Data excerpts

<<<<

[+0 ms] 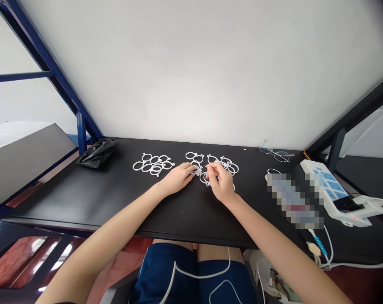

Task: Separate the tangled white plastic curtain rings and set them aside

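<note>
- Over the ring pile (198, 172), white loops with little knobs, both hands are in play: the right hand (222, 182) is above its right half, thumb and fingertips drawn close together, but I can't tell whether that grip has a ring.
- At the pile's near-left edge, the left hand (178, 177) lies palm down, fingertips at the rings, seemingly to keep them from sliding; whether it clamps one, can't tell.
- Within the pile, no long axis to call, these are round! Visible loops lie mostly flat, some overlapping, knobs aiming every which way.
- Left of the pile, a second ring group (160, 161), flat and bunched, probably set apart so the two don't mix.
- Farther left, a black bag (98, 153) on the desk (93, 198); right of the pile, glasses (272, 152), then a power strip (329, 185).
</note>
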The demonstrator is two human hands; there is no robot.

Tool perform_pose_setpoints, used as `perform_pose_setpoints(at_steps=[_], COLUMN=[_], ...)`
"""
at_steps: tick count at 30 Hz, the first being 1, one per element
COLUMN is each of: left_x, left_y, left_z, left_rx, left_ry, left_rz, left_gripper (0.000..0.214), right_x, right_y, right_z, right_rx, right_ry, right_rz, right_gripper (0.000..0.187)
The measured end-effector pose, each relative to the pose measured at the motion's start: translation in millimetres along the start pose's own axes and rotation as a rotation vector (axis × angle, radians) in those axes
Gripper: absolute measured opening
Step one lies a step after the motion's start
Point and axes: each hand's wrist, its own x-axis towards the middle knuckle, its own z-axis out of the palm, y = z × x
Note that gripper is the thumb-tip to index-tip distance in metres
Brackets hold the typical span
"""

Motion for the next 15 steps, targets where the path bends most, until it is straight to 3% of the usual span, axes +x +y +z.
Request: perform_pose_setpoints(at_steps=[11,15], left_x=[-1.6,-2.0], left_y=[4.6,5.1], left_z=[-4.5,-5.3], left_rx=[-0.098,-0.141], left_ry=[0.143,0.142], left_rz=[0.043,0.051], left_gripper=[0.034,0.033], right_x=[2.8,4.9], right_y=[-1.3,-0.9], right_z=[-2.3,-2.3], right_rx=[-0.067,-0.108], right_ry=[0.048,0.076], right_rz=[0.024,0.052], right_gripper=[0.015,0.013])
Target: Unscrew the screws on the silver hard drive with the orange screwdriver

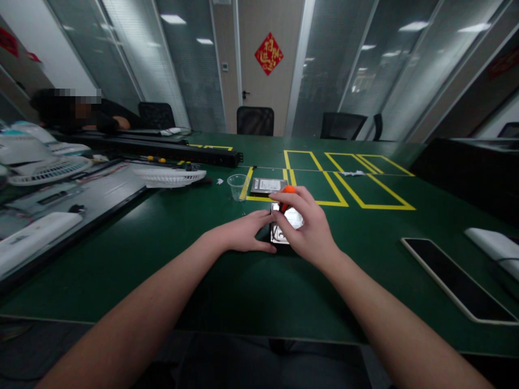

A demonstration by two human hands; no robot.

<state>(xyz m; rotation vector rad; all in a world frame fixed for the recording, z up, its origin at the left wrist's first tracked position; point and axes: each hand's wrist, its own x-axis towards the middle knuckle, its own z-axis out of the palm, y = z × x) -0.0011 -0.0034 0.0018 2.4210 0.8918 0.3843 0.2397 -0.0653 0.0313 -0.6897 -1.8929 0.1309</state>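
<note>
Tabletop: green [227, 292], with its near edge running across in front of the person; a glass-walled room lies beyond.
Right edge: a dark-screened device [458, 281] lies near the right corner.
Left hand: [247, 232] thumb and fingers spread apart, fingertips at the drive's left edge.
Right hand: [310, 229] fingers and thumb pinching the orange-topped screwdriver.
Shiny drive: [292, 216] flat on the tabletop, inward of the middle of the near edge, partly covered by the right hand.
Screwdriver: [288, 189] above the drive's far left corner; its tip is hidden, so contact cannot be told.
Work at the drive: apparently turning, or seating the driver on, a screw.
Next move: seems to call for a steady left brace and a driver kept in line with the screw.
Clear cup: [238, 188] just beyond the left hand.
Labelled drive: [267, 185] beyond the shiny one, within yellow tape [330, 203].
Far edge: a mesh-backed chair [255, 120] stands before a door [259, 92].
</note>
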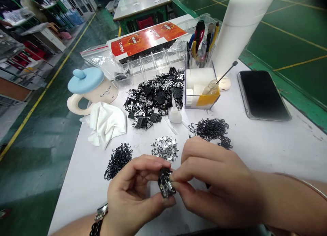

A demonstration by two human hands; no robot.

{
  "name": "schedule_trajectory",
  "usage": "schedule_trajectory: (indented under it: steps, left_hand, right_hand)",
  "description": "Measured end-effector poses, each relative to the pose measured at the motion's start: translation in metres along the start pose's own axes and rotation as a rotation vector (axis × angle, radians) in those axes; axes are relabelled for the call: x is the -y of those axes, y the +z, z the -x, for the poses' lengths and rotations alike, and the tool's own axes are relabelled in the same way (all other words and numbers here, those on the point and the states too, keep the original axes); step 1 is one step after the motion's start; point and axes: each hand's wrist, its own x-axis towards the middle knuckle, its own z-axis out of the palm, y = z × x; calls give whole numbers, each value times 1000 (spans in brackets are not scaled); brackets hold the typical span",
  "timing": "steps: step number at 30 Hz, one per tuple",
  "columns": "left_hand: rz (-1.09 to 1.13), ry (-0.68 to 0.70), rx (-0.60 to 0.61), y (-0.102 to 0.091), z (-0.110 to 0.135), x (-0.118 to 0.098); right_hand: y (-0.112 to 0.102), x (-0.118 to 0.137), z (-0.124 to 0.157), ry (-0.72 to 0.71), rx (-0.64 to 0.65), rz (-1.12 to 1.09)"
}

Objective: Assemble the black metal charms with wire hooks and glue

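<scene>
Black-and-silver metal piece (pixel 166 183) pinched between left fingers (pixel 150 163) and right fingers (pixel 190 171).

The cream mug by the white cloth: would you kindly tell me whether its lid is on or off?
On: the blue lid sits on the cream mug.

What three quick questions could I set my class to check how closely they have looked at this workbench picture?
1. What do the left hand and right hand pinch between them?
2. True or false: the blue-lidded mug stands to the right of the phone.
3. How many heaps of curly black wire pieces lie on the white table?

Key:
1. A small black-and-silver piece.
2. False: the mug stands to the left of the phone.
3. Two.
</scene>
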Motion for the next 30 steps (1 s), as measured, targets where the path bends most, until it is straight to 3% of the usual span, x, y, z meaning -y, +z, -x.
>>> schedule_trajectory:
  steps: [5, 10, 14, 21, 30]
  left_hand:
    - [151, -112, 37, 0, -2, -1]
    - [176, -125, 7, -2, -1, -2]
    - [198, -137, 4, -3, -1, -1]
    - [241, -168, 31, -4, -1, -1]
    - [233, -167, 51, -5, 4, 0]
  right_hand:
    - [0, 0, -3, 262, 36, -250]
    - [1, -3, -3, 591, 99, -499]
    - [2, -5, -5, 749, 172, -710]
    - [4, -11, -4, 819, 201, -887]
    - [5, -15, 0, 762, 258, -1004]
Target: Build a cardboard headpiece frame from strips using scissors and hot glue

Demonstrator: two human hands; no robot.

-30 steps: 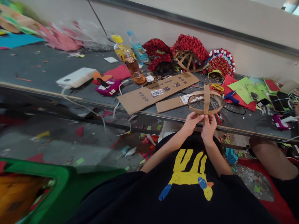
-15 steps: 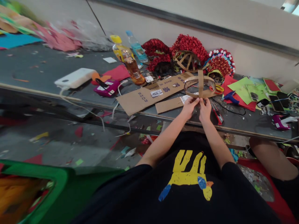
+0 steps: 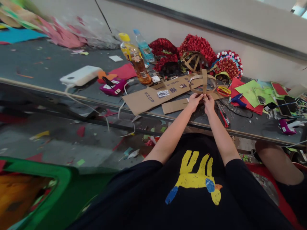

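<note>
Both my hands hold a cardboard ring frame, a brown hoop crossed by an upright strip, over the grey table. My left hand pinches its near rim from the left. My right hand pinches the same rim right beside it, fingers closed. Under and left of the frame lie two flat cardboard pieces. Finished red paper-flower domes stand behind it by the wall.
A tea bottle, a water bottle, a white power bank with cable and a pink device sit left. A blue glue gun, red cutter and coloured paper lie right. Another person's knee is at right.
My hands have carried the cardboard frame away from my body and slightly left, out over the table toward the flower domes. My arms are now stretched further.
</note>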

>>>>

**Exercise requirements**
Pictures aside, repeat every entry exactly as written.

**Result of the exercise**
[+0 ms] 

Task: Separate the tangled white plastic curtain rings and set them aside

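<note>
- Over the ring pile (198, 172), white loops with little knobs, both hands are in play: the right hand (222, 182) is above its right half, thumb and fingertips drawn close together, but I can't tell whether that grip has a ring.
- At the pile's near-left edge, the left hand (178, 177) lies palm down, fingertips at the rings, seemingly to keep them from sliding; whether it clamps one, can't tell.
- Within the pile, no long axis to call, these are round! Visible loops lie mostly flat, some overlapping, knobs aiming every which way.
- Left of the pile, a second ring group (160, 161), flat and bunched, probably set apart so the two don't mix.
- Farther left, a black bag (98, 153) on the desk (93, 198); right of the pile, glasses (272, 152), then a power strip (329, 185).
</note>
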The demonstrator is two human hands; there is no robot.

Tool perform_pose_setpoints, used as `perform_pose_setpoints(at_steps=[_], COLUMN=[_], ...)`
"""
at_steps: tick count at 30 Hz, the first being 1, one per element
COLUMN is each of: left_x, left_y, left_z, left_rx, left_ry, left_rz, left_gripper (0.000..0.214), right_x, right_y, right_z, right_rx, right_ry, right_rz, right_gripper (0.000..0.187)
The measured end-effector pose, each relative to the pose measured at the motion's start: translation in millimetres along the start pose's own axes and rotation as a rotation vector (axis × angle, radians) in those axes
Gripper: absolute measured opening
Step one lies a step after the motion's start
Point and axes: each hand's wrist, its own x-axis towards the middle knuckle, its own z-axis out of the palm, y = z × x
Note that gripper is the thumb-tip to index-tip distance in metres
Brackets hold the typical span
"""

Motion for the next 15 steps, targets where the path bends most, until it is straight to 3% of the usual span, axes +x +y +z.
Request: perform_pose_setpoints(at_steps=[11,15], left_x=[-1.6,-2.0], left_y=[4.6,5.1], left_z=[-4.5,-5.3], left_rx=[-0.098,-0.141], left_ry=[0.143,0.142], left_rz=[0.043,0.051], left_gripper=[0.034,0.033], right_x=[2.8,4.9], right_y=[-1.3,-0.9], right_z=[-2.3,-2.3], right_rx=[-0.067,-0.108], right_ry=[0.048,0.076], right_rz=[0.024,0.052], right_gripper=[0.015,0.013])
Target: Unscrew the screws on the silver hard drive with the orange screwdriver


A demonstration by two human hands; no robot.

<state>(xyz m; rotation vector rad; all in a world frame fixed for the recording, z up, its origin at the left wrist's first tracked position; point and axes: each hand's wrist, its own x-axis towards the middle knuckle, its own z-axis out of the palm, y = z × x) -0.0011 -0.0034 0.0018 2.4210 0.8918 0.3843 0.2397 -0.0653 0.0313 -0.6897 -1.8929 0.1309</state>
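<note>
Tabletop: green [227, 292], with its near edge running across in front of the person; a glass-walled room lies beyond.
Right edge: a dark-screened device [458, 281] lies near the right corner.
Left hand: [247, 232] thumb and fingers spread apart, fingertips at the drive's left edge.
Right hand: [310, 229] fingers and thumb pinching the orange-topped screwdriver.
Shiny drive: [292, 216] flat on the tabletop, inward of the middle of the near edge, partly covered by the right hand.
Screwdriver: [288, 189] above the drive's far left corner; its tip is hidden, so contact cannot be told.
Work at the drive: apparently turning, or seating the driver on, a screw.
Next move: seems to call for a steady left brace and a driver kept in line with the screw.
Clear cup: [238, 188] just beyond the left hand.
Labelled drive: [267, 185] beyond the shiny one, within yellow tape [330, 203].
Far edge: a mesh-backed chair [255, 120] stands before a door [259, 92].
</note>
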
A demonstration by two human hands; no robot.

{
  "name": "schedule_trajectory",
  "usage": "schedule_trajectory: (indented under it: steps, left_hand, right_hand)",
  "description": "Measured end-effector poses, each relative to the pose measured at the motion's start: translation in metres along the start pose's own axes and rotation as a rotation vector (axis × angle, radians) in those axes; axes are relabelled for the call: x is the -y of those axes, y the +z, z the -x, for the poses' lengths and rotations alike, and the tool's own axes are relabelled in the same way (all other words and numbers here, those on the point and the states too, keep the original axes); step 1 is one step after the motion's start; point and axes: each hand's wrist, its own x-axis towards the middle knuckle, its own z-axis out of the palm, y = z × x; calls give whole numbers, each value times 1000 (spans in brackets are not scaled); brackets hold the typical span",
  "timing": "steps: step number at 30 Hz, one per tuple",
  "columns": "left_hand: rz (-1.09 to 1.13), ry (-0.68 to 0.70), rx (-0.60 to 0.61), y (-0.102 to 0.091), z (-0.110 to 0.135), x (-0.118 to 0.098); right_hand: y (-0.112 to 0.102), x (-0.118 to 0.137), z (-0.124 to 0.157), ry (-0.72 to 0.71), rx (-0.64 to 0.65), rz (-1.12 to 1.09)"
}

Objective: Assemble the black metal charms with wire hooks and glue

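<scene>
Black-and-silver metal piece (pixel 166 183) pinched between left fingers (pixel 150 163) and right fingers (pixel 190 171).

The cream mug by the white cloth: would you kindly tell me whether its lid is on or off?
On: the blue lid sits on the cream mug.

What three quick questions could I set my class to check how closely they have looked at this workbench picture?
1. What do the left hand and right hand pinch between them?
2. True or false: the blue-lidded mug stands to the right of the phone.
3. How many heaps of curly black wire pieces lie on the white table?

Key:
1. A small black-and-silver piece.
2. False: the mug stands to the left of the phone.
3. Two.
</scene>
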Motion for the next 30 steps (1 s), as measured, targets where the path bends most, until it is straight to 3% of the usual span, x, y, z meaning -y, +z, -x.
>>> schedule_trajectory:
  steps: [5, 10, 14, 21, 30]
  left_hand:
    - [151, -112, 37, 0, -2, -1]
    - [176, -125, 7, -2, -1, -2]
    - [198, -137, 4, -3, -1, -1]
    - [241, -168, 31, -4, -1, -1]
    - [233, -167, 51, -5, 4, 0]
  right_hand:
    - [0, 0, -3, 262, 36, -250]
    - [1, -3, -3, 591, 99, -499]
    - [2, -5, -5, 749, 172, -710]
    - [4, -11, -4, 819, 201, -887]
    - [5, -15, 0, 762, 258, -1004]
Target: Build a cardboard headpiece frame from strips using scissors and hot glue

Demonstrator: two human hands; no robot.

-30 steps: 
-15 steps: 
+0 steps: 

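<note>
Both my hands hold a cardboard ring frame, a brown hoop crossed by an upright strip, over the grey table. My left hand pinches its near rim from the left. My right hand pinches the same rim right beside it, fingers closed. Under and left of the frame lie two flat cardboard pieces. Finished red paper-flower domes stand behind it by the wall.
A tea bottle, a water bottle, a white power bank with cable and a pink device sit left. A blue glue gun, red cutter and coloured paper lie right. Another person's knee is at right.
My hands have carried the cardboard frame away from my body and slightly left, out over the table toward the flower domes. My arms are now stretched further.
</note>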

This exercise is now fully answered.